• _WHAT TO WORK ON_: Pick out every line of the entries below where "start" occurs, and copy those lines.

##### DATA FOR THE TASK #####

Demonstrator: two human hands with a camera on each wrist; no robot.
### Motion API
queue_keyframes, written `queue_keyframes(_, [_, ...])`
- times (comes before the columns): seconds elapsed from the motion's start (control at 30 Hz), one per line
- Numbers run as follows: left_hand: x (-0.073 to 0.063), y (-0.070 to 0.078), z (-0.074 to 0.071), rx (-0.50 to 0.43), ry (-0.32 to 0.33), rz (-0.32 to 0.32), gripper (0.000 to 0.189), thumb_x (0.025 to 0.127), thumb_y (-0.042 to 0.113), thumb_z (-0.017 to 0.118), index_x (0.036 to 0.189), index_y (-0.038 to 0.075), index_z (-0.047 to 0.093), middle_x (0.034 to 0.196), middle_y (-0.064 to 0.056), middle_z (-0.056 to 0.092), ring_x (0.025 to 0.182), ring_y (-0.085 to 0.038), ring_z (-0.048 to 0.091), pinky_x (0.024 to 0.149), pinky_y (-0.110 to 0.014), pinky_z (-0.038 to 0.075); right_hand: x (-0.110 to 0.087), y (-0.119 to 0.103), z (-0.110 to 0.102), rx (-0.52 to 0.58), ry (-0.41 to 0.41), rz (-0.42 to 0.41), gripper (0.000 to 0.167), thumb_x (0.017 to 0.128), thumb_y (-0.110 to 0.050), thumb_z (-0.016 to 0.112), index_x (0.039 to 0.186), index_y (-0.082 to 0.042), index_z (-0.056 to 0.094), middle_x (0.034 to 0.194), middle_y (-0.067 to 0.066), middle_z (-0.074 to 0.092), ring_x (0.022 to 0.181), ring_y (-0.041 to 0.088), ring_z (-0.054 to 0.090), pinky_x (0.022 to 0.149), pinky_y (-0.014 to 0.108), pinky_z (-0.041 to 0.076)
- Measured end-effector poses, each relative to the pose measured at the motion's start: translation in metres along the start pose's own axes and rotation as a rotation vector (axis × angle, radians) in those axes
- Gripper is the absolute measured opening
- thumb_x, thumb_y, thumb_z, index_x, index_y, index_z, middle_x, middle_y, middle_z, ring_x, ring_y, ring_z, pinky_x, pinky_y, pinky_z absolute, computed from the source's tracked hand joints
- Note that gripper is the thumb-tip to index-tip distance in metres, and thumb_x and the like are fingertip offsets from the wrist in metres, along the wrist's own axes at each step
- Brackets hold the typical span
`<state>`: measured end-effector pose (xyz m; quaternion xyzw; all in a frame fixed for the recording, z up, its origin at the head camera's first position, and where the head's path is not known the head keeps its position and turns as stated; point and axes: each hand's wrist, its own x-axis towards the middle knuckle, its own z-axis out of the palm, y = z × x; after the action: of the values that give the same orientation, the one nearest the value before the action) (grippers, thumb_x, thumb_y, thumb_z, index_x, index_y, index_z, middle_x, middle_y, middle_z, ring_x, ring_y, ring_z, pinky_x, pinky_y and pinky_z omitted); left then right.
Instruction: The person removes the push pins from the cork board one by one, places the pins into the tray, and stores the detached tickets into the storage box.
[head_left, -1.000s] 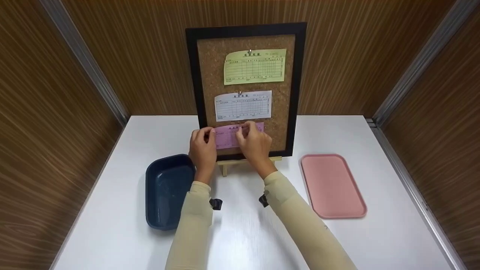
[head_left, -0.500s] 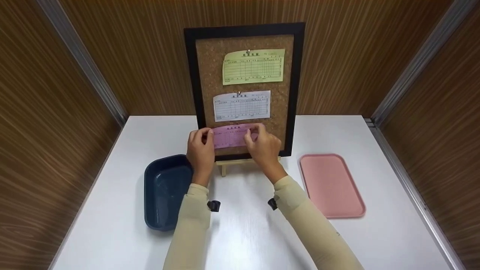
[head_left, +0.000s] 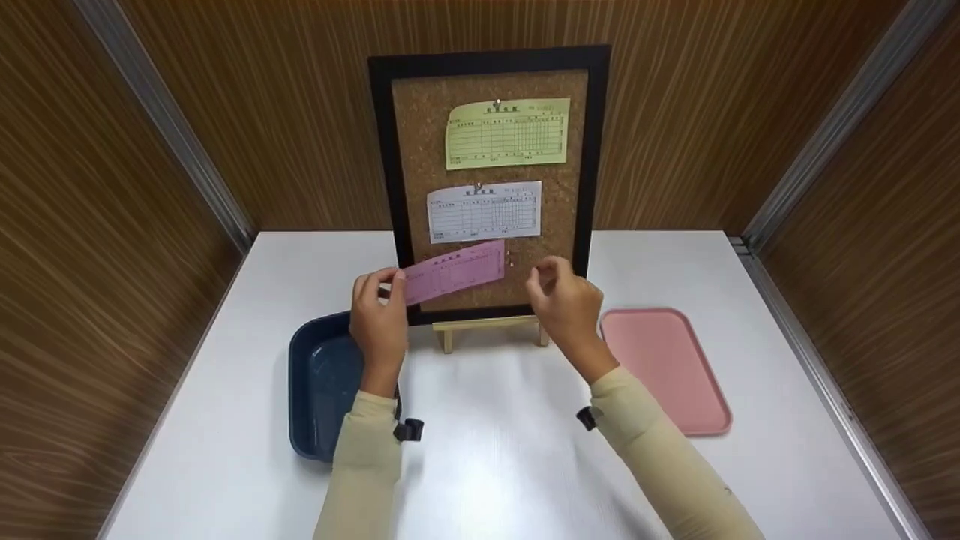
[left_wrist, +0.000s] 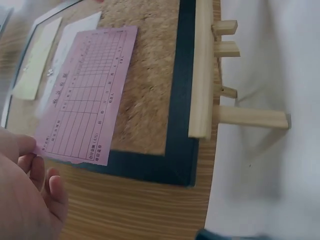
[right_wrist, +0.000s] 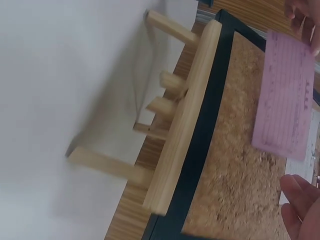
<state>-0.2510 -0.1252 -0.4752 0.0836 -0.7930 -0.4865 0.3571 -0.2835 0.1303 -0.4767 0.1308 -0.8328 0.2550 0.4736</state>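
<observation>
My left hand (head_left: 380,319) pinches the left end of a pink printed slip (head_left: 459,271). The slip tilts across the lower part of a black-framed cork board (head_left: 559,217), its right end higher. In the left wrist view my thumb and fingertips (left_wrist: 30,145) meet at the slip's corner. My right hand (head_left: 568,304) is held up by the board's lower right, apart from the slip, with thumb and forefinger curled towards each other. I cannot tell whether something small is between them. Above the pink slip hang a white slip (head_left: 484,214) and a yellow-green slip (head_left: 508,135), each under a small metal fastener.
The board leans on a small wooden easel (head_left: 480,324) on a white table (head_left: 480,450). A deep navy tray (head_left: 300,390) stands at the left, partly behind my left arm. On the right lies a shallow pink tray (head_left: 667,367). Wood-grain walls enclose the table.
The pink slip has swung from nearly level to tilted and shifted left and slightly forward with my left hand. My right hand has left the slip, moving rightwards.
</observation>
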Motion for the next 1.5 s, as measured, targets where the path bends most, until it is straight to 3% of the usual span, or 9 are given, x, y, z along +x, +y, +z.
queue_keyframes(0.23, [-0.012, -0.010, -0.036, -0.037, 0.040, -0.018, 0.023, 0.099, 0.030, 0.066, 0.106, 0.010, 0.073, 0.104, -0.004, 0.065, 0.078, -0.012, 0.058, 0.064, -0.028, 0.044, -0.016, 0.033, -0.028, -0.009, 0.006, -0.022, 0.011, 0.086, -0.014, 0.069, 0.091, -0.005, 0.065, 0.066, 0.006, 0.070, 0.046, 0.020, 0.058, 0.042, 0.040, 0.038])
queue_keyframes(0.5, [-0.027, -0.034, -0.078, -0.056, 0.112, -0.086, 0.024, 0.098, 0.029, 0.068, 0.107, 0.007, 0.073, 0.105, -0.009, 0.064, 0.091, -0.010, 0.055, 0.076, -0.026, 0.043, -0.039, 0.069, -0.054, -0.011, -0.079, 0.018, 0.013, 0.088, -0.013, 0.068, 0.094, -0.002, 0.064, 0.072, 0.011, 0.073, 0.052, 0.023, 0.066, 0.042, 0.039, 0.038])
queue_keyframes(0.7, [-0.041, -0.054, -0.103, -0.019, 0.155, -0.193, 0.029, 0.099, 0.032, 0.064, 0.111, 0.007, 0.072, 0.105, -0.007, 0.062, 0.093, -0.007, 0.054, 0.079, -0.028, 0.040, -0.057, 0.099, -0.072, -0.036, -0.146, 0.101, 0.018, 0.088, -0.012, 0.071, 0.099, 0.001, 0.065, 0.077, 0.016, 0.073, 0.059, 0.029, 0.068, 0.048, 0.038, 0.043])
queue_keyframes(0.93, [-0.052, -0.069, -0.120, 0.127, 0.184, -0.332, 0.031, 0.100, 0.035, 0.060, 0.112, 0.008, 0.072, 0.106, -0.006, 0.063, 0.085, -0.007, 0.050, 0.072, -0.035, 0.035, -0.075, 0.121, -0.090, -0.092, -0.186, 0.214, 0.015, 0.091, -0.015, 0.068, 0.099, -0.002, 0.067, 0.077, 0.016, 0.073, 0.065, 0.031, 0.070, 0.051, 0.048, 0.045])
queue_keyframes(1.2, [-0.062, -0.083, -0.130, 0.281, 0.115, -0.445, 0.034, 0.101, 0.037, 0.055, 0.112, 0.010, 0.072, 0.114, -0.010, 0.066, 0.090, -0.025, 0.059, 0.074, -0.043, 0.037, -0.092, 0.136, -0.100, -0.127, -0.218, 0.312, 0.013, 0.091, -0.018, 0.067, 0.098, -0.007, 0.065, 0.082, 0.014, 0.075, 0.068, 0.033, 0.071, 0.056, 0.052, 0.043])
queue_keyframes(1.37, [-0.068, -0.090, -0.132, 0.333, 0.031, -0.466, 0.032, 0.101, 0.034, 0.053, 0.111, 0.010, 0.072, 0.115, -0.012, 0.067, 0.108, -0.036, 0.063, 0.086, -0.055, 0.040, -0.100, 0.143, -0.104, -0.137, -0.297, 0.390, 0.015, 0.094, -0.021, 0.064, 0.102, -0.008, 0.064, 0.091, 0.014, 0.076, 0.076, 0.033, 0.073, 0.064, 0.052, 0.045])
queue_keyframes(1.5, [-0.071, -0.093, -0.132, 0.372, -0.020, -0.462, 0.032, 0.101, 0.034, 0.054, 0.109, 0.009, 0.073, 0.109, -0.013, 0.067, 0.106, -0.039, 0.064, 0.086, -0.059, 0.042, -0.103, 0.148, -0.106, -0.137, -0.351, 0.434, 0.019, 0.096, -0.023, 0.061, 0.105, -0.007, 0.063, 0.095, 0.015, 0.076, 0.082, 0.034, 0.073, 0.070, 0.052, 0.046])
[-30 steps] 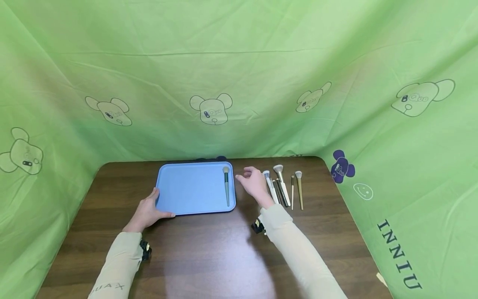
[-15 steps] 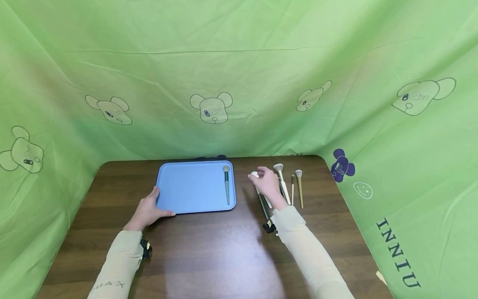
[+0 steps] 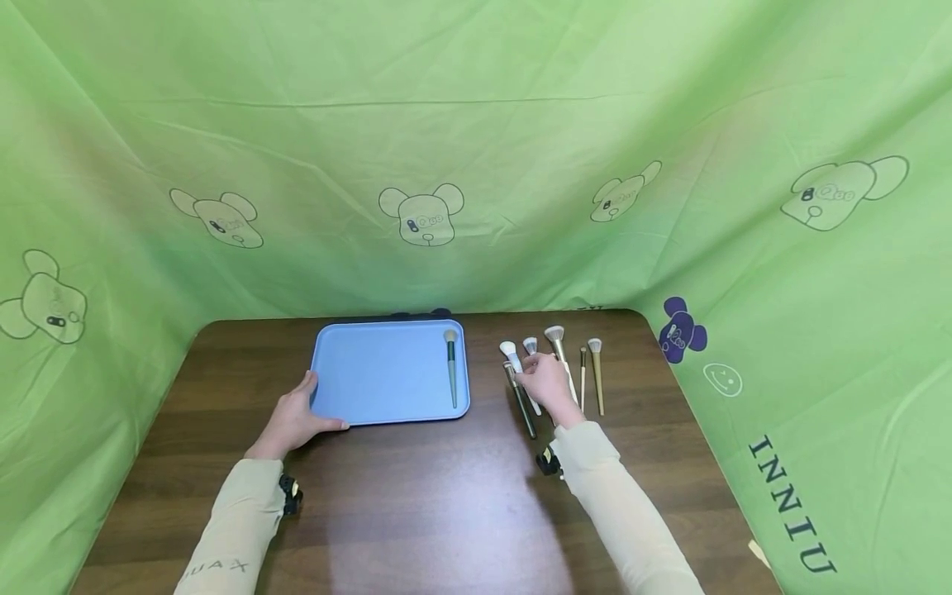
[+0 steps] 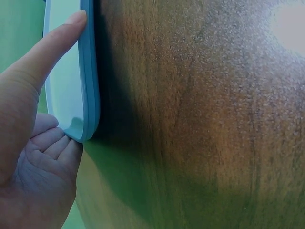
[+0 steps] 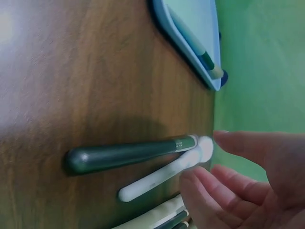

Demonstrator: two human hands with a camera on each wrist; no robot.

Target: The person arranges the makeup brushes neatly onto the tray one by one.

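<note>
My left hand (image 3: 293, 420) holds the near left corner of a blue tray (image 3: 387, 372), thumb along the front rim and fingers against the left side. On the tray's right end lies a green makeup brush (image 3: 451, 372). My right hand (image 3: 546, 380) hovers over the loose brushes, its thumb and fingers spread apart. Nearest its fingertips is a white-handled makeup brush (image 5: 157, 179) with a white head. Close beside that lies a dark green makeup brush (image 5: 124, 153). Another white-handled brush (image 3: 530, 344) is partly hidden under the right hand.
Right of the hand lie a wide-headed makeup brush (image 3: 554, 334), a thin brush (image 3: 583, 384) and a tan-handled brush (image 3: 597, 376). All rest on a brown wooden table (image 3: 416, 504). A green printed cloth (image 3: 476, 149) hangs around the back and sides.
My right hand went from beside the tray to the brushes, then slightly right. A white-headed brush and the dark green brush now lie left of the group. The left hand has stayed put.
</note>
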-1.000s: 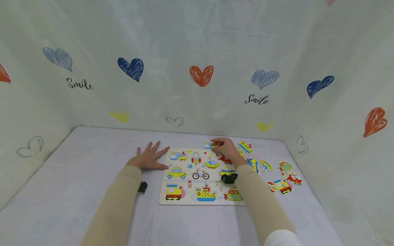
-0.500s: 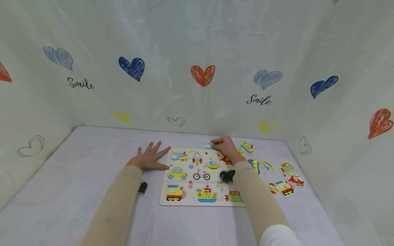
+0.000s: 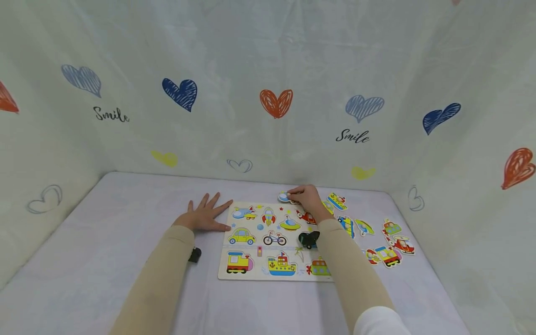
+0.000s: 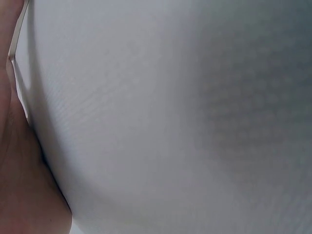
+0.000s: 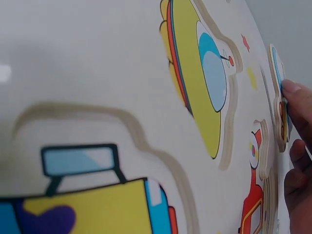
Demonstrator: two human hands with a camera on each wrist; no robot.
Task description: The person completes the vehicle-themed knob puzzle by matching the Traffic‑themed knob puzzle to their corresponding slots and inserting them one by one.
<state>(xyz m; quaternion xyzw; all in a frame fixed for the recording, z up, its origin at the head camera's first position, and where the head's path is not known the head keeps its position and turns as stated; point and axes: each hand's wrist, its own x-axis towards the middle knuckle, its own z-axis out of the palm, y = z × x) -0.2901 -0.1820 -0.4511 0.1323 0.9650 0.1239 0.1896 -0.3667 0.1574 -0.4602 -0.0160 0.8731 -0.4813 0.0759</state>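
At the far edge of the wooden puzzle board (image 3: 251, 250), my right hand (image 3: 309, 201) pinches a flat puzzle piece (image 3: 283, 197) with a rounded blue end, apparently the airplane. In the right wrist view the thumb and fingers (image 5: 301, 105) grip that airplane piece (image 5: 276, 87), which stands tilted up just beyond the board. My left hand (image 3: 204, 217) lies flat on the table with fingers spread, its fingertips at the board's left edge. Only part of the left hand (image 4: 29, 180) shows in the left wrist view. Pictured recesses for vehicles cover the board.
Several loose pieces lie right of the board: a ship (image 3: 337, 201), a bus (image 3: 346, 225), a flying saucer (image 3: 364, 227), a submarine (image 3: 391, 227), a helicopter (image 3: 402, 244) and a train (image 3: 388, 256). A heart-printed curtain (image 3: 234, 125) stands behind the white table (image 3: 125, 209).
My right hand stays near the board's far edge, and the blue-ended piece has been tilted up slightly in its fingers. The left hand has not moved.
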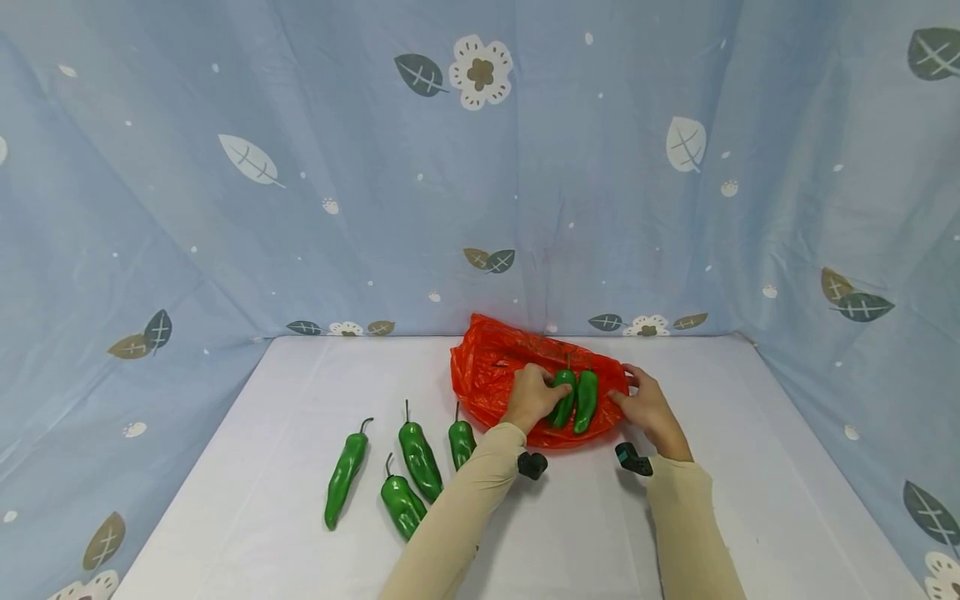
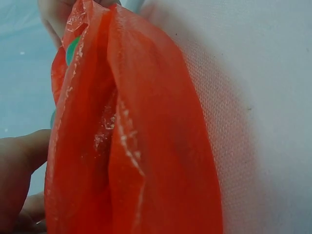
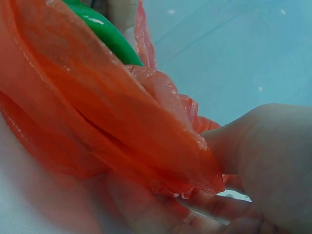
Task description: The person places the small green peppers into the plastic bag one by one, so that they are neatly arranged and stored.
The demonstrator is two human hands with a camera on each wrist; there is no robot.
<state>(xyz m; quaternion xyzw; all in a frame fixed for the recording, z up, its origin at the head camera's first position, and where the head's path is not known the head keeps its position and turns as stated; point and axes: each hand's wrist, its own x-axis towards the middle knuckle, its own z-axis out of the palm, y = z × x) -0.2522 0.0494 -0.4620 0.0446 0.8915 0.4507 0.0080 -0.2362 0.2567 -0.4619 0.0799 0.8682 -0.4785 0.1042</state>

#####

• _EXERCISE ANSWER_:
- times (comes before the columns): seconds elapsed from the motion's start (control at 30 Hz), one per line
- Measured end-effector poses, each relative to the pose measured at the motion's start: translation in metres along the start pose's own axes and rotation as a rotation vector (axis × angle, radians) in those axes

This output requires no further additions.